- EXERCISE GOAL
For each line in the data that includes "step", make a copy.

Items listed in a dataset
%%
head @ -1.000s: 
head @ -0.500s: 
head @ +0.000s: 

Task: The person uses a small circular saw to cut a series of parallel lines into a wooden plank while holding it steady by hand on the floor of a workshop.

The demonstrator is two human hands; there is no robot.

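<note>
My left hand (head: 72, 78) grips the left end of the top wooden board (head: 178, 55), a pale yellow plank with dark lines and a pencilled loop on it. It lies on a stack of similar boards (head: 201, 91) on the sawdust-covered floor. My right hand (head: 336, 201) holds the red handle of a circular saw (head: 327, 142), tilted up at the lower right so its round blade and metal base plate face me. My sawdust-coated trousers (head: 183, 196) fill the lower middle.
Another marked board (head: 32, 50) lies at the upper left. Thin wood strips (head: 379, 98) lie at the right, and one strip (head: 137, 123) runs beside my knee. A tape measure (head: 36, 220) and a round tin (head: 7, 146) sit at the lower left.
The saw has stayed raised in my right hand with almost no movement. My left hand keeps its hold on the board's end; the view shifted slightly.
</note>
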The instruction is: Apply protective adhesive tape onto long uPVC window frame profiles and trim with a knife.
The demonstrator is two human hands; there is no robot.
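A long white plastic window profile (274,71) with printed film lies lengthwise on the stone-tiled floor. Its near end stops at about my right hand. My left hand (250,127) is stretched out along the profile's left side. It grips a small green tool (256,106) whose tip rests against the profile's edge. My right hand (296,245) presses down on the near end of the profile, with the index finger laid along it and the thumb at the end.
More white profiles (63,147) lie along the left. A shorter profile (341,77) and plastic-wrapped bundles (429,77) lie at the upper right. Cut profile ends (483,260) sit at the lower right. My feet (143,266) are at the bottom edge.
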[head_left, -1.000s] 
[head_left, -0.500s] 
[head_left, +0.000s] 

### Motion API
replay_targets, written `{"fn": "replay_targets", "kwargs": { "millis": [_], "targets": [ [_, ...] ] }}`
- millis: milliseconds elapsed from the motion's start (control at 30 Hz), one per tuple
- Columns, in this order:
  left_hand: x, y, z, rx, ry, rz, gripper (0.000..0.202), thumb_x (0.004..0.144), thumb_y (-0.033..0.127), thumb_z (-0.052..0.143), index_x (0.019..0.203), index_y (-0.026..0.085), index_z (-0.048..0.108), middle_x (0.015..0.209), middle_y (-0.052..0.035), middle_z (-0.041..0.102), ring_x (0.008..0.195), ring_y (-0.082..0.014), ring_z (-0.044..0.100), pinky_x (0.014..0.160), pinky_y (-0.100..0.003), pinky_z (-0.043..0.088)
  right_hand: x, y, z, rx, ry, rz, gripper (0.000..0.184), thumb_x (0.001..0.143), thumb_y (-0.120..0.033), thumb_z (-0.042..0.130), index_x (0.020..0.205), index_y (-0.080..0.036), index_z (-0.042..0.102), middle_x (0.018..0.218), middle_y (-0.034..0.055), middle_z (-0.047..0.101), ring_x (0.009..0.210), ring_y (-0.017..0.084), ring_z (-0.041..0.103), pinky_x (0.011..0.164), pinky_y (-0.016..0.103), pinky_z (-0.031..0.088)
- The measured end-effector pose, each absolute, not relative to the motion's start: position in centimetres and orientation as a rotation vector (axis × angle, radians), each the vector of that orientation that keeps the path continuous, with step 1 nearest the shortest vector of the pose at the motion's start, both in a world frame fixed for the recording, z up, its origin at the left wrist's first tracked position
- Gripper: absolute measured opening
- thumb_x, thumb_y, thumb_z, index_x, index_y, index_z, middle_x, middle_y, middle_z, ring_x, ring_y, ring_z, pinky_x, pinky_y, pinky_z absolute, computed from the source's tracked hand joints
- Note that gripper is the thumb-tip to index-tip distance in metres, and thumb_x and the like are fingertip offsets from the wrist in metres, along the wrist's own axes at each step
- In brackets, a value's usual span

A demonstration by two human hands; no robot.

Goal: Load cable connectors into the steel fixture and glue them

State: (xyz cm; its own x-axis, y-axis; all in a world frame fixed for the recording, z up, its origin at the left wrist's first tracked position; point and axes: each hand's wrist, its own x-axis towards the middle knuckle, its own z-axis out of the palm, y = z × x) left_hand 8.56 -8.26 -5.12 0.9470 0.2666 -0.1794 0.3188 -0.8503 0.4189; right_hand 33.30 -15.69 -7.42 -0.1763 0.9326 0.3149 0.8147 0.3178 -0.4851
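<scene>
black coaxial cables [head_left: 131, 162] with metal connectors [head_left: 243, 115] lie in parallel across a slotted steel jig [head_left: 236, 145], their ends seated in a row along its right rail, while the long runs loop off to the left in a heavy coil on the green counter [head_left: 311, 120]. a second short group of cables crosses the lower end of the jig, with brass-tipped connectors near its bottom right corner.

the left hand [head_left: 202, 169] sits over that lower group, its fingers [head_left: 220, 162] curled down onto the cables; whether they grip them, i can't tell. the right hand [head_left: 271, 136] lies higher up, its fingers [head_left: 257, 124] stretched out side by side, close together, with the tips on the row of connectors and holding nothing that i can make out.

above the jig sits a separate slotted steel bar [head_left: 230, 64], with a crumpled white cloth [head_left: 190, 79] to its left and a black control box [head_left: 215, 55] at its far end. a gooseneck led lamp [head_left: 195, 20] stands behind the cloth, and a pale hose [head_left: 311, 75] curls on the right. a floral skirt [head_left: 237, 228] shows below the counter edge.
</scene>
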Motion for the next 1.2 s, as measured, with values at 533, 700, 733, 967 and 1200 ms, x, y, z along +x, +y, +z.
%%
- TASK RESPONSE
- The measured end-effector pose, each absolute, not relative to the motion's start: position in centimetres and orientation as a rotation vector (axis × angle, radians), each the vector of that orientation that keeps the path continuous, with step 1 nearest the shortest vector of the pose at the motion's start, both in a world frame fixed for the recording, z up, its origin at the left wrist's first tracked position
- Note that gripper is the thumb-tip to index-tip distance in metres, and thumb_x and the like are fingertip offsets from the wrist in metres, along the wrist's own axes at each step

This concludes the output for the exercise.